Signal Adaptive Frame TheoryStephen D. Casey
Department of Mathematics and Statistics, American University
Tuesday, May 22, 2012 15:00-16:00,
Adaptive frequency band (AFB) and ultra-wide-band (UWB) systems require either rapidly changing or very high sampling rates. Conventional analog-to-digital devices have non-adaptive and limited dynamic range. We investigate AFB and UWB signal processing via a basis projection method.
The method first windows the signal and then decomposes the signal into a basis via a continuous-time inner product operation, computing the basis coefficients in parallel. The windowing systems are key, and we develop systems that have variable partitioning length, variable roll-off and variable smoothness. These include smooth bounded adaptive partitions of unity (BAPU systems) created using B-splines, systems developed to preserve orthogonality of any orthonormal systems between adjacent blocks, and almost orthogonal windowing systems that are more computable/constructible than the orthogonality preserving systems. We construct the basis projection method for all three types of windows, analyze various methods for signal segmentation and create systems designed for binary signals.

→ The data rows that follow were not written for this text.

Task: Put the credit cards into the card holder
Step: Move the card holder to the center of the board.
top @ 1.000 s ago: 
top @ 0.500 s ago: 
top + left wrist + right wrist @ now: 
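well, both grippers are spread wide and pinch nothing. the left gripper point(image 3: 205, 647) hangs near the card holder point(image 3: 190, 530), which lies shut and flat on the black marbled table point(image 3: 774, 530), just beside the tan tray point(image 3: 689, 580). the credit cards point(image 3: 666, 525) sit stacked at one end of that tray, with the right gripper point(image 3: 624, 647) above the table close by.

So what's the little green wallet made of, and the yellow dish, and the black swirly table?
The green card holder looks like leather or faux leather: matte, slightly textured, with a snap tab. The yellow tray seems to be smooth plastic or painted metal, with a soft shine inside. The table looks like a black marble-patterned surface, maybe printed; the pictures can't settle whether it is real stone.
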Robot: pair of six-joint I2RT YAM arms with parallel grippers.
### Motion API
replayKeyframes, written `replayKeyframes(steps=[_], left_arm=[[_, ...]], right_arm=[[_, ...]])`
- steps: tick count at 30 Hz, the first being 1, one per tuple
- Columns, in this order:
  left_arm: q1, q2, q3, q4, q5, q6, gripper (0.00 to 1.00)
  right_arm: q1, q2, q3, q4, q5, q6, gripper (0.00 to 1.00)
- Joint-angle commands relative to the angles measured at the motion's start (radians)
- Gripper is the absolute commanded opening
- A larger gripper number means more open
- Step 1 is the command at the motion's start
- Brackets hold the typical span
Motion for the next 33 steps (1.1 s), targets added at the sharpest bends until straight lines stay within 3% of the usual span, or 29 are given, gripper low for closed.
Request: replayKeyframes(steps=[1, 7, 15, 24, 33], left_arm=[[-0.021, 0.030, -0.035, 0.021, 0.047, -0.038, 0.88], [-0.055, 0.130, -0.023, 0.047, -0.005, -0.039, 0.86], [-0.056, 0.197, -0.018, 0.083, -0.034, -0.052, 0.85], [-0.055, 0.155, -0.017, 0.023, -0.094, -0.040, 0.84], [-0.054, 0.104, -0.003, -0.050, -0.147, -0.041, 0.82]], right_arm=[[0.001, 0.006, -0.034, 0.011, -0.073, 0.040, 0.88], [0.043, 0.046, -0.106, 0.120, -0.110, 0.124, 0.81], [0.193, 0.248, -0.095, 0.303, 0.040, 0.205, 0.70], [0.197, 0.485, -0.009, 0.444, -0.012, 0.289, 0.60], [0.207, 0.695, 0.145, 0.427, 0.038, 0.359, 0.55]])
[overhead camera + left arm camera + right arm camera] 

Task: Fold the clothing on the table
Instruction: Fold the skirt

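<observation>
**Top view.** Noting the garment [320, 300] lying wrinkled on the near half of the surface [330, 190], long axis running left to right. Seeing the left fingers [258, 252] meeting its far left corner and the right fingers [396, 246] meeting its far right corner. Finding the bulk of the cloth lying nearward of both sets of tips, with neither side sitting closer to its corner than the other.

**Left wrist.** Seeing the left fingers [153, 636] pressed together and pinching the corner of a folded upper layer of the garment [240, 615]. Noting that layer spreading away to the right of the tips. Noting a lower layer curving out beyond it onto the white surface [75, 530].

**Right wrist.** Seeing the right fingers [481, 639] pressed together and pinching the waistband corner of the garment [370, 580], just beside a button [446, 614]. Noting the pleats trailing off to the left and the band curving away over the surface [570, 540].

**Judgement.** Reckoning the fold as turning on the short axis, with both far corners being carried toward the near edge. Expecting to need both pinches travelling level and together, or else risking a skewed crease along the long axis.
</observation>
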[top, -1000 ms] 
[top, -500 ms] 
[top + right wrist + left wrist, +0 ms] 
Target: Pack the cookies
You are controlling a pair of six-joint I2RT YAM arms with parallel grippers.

The projection method is, in effect, an adaptive Gabor system for signal analysis. The natural language to express this structure is frame theory. We finish our talk by developing projection as signal adaptive frame theory.
Speaker Bio: Professor Stephen D. Casey is founding member of the Editorial Board for Sampling Theory in Signal and Image Processing. His research is in complex and harmonic analysis with applications to signal and image processing. He has been a Visiting Research Professor at the Institute for Systems Research (ISR) at the University of Maryland, and was a Visiting Research Professor at the Norbert Wiener Center for Harmonic Analysis (NWC) at the University of Maryland. He was recently invited to be an Associate Editor of The Journal of Signal and Image Processing. He has published nearly fifty articles, and is completing work on two invited books. He has given nearly one hundred talks, lecturing at various universities in Europe, Asia and North America. His research has been funded by 15 research grants and 4 contracts, including grants from the National Science Foundation, the Office of Naval Research, the Army Research Office and the Air Force Office of Scientific Research. He was awarded two provisional patents in 2011 for his work in signal adaptive processing.